La dinastia Soranzo in festa per i cent’anni della bottega

Tutto iniziò nel 1916. Angelo, che all’epoca ancora non faceva di cognome Soranzo - come un decreto ministeriale del 1930 avrebbe in seguito imposto, italianizzando gli appellativi di grafia non italiana -, ma Saranz, acquistò due edifici in piazza della Repubblica, dove già esisteva il bazar “Manifatture mercerie Missio”. Trentaquattro metri quadri di scaffali e contenitori, destinati a diventare negli anni a venire un punto di riferimento per la città e i suoi abitanti. Prima affidato ai figli Enrico, Giuseppina e Maria, poi anche a Isidoro, Virginia e Nives, il bazar vendeva un po' di tutto, tranne i generi alimentari. Quindi abbigliamento, cartoleria, strumenti da lavoro, giocattoli e perfino... le bare. Una volta funzionava così. Non c’erano, del resto, molte botteghe in giro.
Il capostipite Angelo se ne è andato ormai da tempo. E con lui anche il figlio Isidoro, che chi ha i capelli bianchi ancora ricorda dietro il bancone di piazza grande, assieme all’inseparabile moglie Lucia. Ma il negozio c’è ancora. E oggi, con un cin cin davanti alle vetrine dalle 11.30 alle 13, taglia l’ambitissimo traguardo dei cent’anni di ininterrotta attività. Il testimone è passato da un pezzo in mano al nipote Loreto Soranzo, che dopo aver speso un'esistenza tra abiti, giocattoli, calze e pizzi, ha delegato la vendita dietro il bancone alle sue commesse, occupandosi solo della contabilità.
Il titolare corona un 2016 da incorniciare: un secolo del marchio “Saranz”, a settembre cinquant’anni di felice unione con Adalgisa - per tutti Ada - moglie e compagna d'affari, che non lesina fatiche al servizio dei clienti, e a novembre le prime ottanta primavere. Senza tralasciare il fatto che proprio in questi mesi cade anche il sessantesimo della conduzione dietro al bancone. Insomma, dodici mesi da record. A festeggiare, oggi in piazza della Repubblica, sono invitati tutti. E si attende una folla. Anche perché quale bisiaco non ha mai comprato almeno un bottone o una mascherina di Carnevale da “Saranz”? O ancora, a Capodanno, un fuoco d’artificio, visto che il negozio è l’unica rivendita autorizzata nel mandamento? Naturalmente la chiamata in piazza per il brindisi ufficiale vale anche per le autorità, in particolare il sindaco Silvia Altran e l’assessore al Commercio Paola Benes.

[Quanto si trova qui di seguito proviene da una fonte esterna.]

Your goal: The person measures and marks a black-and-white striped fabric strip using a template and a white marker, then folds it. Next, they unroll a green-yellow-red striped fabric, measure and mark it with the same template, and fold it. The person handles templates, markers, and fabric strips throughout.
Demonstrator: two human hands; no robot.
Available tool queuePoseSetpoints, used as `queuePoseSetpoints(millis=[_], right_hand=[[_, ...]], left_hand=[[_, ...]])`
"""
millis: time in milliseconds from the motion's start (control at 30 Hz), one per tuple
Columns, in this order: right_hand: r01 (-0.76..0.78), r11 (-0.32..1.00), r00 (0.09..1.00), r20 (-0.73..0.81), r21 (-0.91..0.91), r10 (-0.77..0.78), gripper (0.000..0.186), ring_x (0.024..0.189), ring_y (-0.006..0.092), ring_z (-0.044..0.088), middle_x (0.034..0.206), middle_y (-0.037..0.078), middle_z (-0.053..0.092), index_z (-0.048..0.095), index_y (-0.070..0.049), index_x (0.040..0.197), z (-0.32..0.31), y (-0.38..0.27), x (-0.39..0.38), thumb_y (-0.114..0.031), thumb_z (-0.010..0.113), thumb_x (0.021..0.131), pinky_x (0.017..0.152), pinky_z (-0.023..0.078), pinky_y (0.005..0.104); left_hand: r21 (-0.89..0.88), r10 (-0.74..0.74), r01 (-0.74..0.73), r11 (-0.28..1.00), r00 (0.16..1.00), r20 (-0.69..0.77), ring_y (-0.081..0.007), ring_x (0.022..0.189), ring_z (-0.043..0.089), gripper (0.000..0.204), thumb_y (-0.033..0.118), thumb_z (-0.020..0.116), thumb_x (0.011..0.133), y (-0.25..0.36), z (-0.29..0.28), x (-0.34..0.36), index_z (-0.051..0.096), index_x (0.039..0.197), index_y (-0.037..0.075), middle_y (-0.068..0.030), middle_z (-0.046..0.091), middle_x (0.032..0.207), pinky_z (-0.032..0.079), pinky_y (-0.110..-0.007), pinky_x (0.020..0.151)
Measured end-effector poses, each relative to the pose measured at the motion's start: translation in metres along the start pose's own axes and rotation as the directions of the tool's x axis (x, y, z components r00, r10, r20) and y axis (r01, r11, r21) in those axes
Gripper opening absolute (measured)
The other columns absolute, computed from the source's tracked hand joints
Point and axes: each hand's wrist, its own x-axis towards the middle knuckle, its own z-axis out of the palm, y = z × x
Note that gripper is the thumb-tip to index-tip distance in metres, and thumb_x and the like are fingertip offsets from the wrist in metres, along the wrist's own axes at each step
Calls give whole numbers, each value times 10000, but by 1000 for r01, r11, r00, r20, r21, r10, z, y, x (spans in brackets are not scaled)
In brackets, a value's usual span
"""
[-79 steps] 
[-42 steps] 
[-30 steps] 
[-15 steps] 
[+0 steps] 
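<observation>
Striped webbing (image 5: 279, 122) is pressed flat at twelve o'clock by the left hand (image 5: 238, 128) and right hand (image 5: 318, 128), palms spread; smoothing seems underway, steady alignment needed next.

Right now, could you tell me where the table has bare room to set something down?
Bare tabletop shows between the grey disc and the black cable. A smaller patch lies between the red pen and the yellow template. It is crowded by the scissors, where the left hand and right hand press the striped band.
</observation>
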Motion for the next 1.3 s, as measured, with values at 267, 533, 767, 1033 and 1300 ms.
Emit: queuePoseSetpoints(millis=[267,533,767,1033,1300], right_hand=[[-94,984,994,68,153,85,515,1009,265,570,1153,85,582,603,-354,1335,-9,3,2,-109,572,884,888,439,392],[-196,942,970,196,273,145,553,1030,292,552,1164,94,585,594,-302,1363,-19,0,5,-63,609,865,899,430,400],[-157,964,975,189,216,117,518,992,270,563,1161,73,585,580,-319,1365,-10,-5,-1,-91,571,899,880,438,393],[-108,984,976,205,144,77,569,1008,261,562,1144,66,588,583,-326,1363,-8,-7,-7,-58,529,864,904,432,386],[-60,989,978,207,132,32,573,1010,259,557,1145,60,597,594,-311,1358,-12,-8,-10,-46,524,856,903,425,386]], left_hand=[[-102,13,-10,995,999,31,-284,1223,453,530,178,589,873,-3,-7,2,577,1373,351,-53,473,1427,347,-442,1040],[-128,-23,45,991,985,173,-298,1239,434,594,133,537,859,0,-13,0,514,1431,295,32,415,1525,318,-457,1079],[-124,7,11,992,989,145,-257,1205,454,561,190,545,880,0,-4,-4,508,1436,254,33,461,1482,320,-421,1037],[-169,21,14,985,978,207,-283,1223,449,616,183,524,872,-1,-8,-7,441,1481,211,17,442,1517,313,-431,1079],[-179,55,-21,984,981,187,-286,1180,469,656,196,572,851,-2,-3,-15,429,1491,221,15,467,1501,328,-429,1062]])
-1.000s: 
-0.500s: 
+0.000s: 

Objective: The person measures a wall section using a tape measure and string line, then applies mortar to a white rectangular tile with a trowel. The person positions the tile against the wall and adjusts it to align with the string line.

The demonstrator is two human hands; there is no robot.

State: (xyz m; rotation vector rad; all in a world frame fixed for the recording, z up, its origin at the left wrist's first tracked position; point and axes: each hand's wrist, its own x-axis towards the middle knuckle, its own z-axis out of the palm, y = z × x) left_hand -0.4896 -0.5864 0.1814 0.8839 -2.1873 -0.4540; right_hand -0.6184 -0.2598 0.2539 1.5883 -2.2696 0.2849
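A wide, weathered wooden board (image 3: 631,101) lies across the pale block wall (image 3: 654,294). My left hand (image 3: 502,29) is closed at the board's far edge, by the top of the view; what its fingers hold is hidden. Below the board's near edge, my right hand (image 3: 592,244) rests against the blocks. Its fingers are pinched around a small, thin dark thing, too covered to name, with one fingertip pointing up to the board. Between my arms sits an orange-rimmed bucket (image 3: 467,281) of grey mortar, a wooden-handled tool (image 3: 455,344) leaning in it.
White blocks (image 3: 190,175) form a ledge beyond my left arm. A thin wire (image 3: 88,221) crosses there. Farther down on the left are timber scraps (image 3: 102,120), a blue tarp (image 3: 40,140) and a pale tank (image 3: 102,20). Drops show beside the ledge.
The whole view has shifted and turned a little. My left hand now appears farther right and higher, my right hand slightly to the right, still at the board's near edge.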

«La mia vita è stata questo negozio - afferma Loreto Soranzo -, ne avrei di anneddoti da raccontare...». Affacciate su piazza della Repubblica, le vetrine inossidabili di “Saranz” sono vicinissime ai palazzi del potere, e per questo Loreto Soranzo ha sempre avuto una visuale privilegiata sulla città. «Oggi un po’ meno, visti gli interminabili lavori del municipio: siamo “oscurati”...», commenta con immancabile ironia. Ma il bilancio dell’attività è sempre positivo, anche umanamente parlando. «Il contatto quotidiano con le persone - spiega la moglie Ada - ci ha dato sempre tanta energia. Un ringraziamento va soprattutto a loro, ai nostri clienti. Certo è una gran bella soddisfazione arrivare al secolo di attività». Di certo non sono molti gli esercizi che ci sono arrivati. Infatti il negozio di mercerie della piazza è tra i più antichi in città, assieme alla ferramenta “Mazzoli” di corso del Popolo.
Senz’altro negli anni si è trasformato: dai 34 metri quadrati iniziali è passato agli attuali 200, di cui 100 destinati alla vendita, mentre la rimanente parte è lasciata a magazzino e caveau (creato nel 1991 come deposito dei fuochi d’artificio). La prima grande trasformazione arrivò però nel 1956, quando in bottega c’era il padre Isidoro, con la sopraelevazione del secondo edificio, unificato all’immobile costruito all’angolo di via Sant'Ambrogio. L’ultimo ammoderanamento ai primi anni Novanta.
Monfalconese doc (abita ancora nella casa di via Duca d'Aosta dove è nato 79 anni fa), cresciuto dai salesiani di Gorizia, Loreto Soranzo ha saputo accudire amorevolmente un’attività come si fa con una pianta. L’avrà aiutato quello stesso pollice verde che ogni mattina lo fa alzare all’alba, assieme alla moglie, per accudire l’orto. Per un giorno, forse, soprassiederà dal rigirar le zolle: oggi è una gran festa. Per tutti.